(Exercise data begins)

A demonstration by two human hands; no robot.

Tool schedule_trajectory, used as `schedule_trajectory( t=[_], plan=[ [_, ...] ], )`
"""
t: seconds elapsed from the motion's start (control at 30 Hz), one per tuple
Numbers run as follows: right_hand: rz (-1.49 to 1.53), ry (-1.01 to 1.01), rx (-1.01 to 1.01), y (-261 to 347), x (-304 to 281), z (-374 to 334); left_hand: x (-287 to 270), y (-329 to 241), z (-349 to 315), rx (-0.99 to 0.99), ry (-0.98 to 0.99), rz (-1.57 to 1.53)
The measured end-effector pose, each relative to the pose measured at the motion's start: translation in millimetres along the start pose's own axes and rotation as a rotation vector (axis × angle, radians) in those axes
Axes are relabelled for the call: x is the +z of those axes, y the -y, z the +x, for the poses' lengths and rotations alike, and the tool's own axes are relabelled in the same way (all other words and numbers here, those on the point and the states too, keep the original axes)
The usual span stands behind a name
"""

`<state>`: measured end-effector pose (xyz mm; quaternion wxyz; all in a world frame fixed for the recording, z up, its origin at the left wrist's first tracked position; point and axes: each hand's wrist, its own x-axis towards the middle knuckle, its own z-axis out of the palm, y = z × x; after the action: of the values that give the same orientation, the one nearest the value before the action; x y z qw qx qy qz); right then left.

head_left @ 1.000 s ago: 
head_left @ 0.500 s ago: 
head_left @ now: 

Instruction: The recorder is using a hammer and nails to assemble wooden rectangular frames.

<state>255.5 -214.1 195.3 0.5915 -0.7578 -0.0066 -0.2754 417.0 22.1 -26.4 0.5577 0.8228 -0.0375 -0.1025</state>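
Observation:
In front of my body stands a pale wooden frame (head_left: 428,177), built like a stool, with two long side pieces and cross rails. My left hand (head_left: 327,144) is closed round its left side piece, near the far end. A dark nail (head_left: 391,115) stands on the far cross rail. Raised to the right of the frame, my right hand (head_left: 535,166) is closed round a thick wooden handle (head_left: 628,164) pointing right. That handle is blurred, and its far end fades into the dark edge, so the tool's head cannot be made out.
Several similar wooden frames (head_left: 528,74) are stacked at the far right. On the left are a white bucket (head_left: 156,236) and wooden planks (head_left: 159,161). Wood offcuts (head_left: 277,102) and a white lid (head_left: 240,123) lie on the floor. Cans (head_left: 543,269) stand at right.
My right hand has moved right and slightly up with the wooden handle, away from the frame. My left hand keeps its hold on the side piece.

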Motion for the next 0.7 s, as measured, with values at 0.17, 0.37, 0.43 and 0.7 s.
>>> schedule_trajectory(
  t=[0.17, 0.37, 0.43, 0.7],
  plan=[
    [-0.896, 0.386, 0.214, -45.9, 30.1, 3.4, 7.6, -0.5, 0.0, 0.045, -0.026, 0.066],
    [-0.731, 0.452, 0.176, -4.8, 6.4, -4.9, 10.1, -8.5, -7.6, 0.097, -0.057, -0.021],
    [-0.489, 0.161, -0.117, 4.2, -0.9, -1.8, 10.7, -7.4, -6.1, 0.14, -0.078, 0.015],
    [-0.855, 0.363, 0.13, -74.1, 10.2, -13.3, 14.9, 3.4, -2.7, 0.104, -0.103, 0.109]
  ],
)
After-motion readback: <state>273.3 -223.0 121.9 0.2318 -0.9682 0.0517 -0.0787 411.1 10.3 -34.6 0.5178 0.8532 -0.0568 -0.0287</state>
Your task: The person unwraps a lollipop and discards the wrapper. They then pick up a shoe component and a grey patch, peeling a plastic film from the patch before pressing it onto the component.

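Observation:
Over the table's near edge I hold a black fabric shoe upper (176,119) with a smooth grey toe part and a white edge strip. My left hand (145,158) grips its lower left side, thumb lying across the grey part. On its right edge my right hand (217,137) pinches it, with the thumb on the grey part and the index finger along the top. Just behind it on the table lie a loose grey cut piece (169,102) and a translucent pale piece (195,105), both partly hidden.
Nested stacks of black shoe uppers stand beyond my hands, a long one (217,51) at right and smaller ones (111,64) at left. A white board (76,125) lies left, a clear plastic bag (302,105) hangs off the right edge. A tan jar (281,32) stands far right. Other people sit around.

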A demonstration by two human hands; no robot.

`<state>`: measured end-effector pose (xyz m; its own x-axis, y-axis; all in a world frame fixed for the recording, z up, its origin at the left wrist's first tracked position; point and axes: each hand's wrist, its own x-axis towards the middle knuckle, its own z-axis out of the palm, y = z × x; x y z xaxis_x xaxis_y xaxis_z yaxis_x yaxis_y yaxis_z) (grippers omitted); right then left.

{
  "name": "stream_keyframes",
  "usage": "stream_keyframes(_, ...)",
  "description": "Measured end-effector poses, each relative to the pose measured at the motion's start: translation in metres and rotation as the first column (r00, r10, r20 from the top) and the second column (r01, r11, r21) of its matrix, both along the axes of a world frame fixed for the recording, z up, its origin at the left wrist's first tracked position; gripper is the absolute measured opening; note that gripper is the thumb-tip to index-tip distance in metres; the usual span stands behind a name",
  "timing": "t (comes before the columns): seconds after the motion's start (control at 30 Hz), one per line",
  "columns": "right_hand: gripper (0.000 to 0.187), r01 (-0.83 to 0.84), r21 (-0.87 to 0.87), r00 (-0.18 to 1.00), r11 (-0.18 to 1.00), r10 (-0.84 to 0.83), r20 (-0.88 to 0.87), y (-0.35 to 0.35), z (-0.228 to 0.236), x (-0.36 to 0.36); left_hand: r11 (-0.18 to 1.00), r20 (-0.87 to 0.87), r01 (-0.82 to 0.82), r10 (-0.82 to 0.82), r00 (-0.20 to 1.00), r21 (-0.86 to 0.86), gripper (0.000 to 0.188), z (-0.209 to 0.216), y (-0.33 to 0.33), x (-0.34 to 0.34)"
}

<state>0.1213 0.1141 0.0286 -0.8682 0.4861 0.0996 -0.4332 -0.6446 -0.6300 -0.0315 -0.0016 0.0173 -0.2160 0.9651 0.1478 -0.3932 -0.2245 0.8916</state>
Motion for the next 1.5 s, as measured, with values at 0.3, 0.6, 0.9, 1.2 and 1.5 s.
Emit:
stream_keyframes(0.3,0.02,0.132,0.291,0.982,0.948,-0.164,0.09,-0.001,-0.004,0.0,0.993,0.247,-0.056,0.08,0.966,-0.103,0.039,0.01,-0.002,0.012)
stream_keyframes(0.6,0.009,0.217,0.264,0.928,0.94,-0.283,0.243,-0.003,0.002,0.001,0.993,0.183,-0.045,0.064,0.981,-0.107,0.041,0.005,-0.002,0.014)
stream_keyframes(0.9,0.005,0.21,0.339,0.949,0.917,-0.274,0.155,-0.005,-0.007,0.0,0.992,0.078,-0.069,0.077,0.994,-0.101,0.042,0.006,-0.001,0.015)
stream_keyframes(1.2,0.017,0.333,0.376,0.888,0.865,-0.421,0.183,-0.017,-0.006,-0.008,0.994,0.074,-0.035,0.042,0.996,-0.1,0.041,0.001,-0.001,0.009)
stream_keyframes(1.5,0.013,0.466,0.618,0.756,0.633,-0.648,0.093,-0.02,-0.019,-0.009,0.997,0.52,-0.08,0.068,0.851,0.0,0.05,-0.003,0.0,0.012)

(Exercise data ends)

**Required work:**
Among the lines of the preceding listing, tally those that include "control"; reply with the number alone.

**Result of this task:**
2